『アウトレイジ 最終章』(2017年、日本)――104min
監督:北野武
脚本:北野武
音楽 鈴木慶一
出演:ビートたけし、西田敏行、大森南朋、ピエール瀧、大杉漣、松重豊、白竜、光石研、原田泰造、中村育二、津田寛治、池内博之、塩見三省、岸部一徳・・・Etc
【点数】 ★★★★★★★☆☆☆/ 7.5点
※リアルタイム映画評
久々に日本の映画館へ行きました。
世界の北野の新作を見るために…。
◎あらすじ
山王会と花菱会の一大抗争が終結し、大友は日韓に強大な影響力を持つフィクサー張会長を頼り、韓国へと渡る。ある時、花菱会の幹部・花田が滞在中の韓国でトラブルを起こし、張会長の手下を殺して日本へと逃げ帰ってしまう。これが引き金となり、張会長率いる張グループと内紛を抱えた花菱会が一触即発状態に。そんな中、いくつもの怒りを抱えた大友は手下の市川を伴い、日本へと舞い戻ってくるのだったが…。
<allcinema>
感想は、なんていうか、アウトレイジシリーズの中で、3番目に好きな作品でした。
つまり、ゴットファーザー3のような感想です。
ただ、うまく韓国と日本との関係を描けていて、特に最初の20分、JEJU島が登場する場面は思わずニヤリとしました。
北野映画に、ハングルが飛び交う町並みが。いい雰囲気で、ソナチネのような雰囲気もいい。沖縄どまりだった北野武がとうとうJEJU島まで国際化している点が。

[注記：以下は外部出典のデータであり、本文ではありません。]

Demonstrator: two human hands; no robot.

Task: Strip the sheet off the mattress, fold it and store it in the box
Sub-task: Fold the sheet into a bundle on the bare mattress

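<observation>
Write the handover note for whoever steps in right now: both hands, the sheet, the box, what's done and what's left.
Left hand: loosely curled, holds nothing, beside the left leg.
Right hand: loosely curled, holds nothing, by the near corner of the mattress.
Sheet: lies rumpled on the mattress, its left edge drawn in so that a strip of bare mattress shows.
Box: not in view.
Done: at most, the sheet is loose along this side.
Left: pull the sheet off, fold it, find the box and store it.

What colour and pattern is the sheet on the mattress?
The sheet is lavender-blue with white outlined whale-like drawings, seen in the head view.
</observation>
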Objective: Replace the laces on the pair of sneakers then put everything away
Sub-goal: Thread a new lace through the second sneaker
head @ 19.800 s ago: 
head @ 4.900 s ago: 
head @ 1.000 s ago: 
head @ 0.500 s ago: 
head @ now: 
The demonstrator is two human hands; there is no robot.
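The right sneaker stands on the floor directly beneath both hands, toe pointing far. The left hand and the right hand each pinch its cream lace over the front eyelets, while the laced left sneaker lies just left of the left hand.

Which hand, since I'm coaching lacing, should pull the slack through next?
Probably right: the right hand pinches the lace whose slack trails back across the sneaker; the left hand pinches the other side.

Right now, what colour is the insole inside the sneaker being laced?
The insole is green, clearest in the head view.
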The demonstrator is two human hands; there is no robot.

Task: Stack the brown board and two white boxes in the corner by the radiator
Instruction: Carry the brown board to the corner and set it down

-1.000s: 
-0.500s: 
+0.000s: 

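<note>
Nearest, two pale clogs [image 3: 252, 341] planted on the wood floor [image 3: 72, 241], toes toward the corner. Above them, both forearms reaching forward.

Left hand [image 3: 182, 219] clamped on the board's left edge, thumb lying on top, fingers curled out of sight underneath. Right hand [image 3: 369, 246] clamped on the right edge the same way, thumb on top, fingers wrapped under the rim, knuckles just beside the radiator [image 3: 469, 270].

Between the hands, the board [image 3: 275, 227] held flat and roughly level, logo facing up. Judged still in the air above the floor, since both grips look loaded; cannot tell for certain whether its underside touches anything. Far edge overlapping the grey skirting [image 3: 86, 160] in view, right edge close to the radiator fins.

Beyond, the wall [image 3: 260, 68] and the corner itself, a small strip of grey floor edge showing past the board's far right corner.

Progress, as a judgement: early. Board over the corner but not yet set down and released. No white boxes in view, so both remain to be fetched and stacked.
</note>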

俳優が第二の人生であるという、リアル経営者である金田の、貫禄ある雰囲気。とにかく全員、貫禄あり、ピエール瀧など新キャラクターも迫力あります。
今度は花菱の内乱みたいな話になり、前作で迫力ある演技を見せた塩見さんですが、今回は神経質な役になり、やつれた印象。
全員、なんだかんだ年とったなあという残念感が少しありました。5年の歳月ですから。
てか、やっぱまたこのオチなの?というガッカリ感があり、とにかく退廃的で、シリーズの勢いを含めて、出演者の年齢やしわの深さも含め、どんどん衰退してるなという感想です。
やっぱり、もうちょっと若い人らが活躍してくれないと、ちょっと2012年に比べて、若さが足りなすぎて、竜三と7人のコブンみたいな雰囲気が否めない。
新井や桐谷とかみたいなキャラが必要だったかなと。
今作の原田泰三の役どころも謎過ぎたし、突っ込みどころは多い。
ただ、大杉連の元証券マンの役どころは非常によかったと思います。北野組常連なので、貫禄を感じました。終わりの死に方も非常になんか、イメージするだけで痛くて怖い。
全体的に、国際化してるヤクザ経済の面が描かれてて、世界の北野の現代に対する風刺みたいな表現も感じて、決して悪くはありません。
罵倒の名台詞もあります。絵的に冴えてる表現も。
「ただの素人やないか!」
あと、「200万でどうだ?」「おまえそれウォンじゃねえだろうな、円で用意しろ」みたいなやり取りも印象的で、罵倒の中にユーモアも感じる一面もあり、よかったです。
なので、シリーズ3番目に好きな一作ということで。